[WHAT TO PRODUCE] The line containing "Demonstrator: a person" marks the start; return it and every line after it in the listing below, exactly, through the last.

[DATA BELOW]
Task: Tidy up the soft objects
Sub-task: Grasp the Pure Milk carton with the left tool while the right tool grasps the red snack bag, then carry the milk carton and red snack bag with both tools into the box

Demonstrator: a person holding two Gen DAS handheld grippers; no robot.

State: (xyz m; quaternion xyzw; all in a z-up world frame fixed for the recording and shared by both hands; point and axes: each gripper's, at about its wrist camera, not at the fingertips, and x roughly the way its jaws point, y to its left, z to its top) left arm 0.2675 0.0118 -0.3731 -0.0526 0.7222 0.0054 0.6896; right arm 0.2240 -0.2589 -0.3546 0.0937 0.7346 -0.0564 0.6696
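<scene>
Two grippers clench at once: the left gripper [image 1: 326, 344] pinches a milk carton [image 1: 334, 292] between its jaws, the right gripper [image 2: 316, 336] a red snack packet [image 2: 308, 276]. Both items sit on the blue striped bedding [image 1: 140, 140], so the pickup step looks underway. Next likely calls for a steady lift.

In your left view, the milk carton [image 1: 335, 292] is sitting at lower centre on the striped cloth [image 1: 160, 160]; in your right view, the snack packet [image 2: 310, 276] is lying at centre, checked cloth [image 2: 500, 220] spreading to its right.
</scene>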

[SOLUTION TO THIS TASK]
Demonstrator: a person holding two Gen DAS handheld grippers; no robot.

State: (xyz m; quaternion xyzw; all in a z-up world frame fixed for the recording and shared by both hands; point and axes: each gripper's, at about its wrist camera, not at the fingertips, and x roughly the way its jaws point, y to its left, z to its top) left arm 0.2675 0.0118 -0.3731 -0.0526 0.7222 0.0054 0.6896; right arm 0.2240 -0.2589 -0.3546 0.0937 0.7346 -0.0564 0.6696
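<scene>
Two grippers clench at once: the left gripper [image 1: 326, 344] pinches a milk carton [image 1: 334, 292] between its jaws, the right gripper [image 2: 316, 336] a red snack packet [image 2: 308, 276]. Both items sit on the blue striped bedding [image 1: 140, 140], so the pickup step looks underway. Next likely calls for a steady lift.

In your left view, the milk carton [image 1: 335, 292] is sitting at lower centre on the striped cloth [image 1: 160, 160]; in your right view, the snack packet [image 2: 310, 276] is lying at centre, checked cloth [image 2: 500, 220] spreading to its right.
</scene>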

Now the exercise is finished.